EXERCISE DETAILS:
Would you repeat exactly the part of the listing below that runs from the line containing "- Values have" down to the line containing "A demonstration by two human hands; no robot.", inclusive, and nothing else?

|---|

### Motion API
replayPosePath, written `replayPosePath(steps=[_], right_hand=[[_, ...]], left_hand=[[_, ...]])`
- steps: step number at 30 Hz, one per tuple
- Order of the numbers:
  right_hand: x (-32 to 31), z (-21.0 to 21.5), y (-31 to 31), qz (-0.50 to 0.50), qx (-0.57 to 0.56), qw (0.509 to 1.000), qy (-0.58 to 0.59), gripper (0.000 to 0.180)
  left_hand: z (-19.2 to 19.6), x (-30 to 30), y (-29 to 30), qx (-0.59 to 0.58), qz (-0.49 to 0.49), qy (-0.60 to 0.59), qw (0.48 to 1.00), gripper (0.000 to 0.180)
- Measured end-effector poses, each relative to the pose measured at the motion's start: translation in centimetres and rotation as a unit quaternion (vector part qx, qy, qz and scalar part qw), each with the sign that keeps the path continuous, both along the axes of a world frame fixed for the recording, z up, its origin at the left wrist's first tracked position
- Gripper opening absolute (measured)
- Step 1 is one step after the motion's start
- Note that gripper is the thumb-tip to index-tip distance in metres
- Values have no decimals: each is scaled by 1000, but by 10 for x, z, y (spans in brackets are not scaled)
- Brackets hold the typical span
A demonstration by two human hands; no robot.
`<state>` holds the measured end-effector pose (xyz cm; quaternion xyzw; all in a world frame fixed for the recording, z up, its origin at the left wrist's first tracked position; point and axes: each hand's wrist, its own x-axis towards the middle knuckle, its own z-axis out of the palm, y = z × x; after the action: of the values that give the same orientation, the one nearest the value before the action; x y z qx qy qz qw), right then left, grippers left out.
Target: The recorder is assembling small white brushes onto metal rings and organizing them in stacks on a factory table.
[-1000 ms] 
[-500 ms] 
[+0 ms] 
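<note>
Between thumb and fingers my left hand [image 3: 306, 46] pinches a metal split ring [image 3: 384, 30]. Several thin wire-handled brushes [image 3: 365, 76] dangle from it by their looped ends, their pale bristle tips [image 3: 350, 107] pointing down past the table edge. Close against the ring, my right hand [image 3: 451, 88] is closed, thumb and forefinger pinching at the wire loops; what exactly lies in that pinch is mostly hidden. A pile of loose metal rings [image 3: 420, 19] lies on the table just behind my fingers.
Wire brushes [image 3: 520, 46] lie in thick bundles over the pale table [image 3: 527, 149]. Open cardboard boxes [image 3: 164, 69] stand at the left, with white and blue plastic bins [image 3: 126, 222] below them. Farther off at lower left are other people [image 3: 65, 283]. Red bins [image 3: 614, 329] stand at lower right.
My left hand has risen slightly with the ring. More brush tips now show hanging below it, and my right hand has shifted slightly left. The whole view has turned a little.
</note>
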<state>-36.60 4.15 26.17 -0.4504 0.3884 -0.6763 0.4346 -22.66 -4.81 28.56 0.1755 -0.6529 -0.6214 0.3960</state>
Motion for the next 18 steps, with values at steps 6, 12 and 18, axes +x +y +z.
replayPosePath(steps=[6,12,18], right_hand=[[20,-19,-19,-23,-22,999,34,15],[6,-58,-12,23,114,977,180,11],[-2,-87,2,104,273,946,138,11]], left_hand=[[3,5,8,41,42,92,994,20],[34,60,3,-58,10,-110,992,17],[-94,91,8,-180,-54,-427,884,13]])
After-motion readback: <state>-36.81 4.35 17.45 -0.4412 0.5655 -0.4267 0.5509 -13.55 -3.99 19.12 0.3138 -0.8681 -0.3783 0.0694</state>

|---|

SOLUTION TO THE EXERCISE:
- Values have no decimals: each is scaled by 1000, but by 10 for x, z, y (spans in brackets are not scaled)
- Brackets hold the typical span
A demonstration by two human hands; no robot.

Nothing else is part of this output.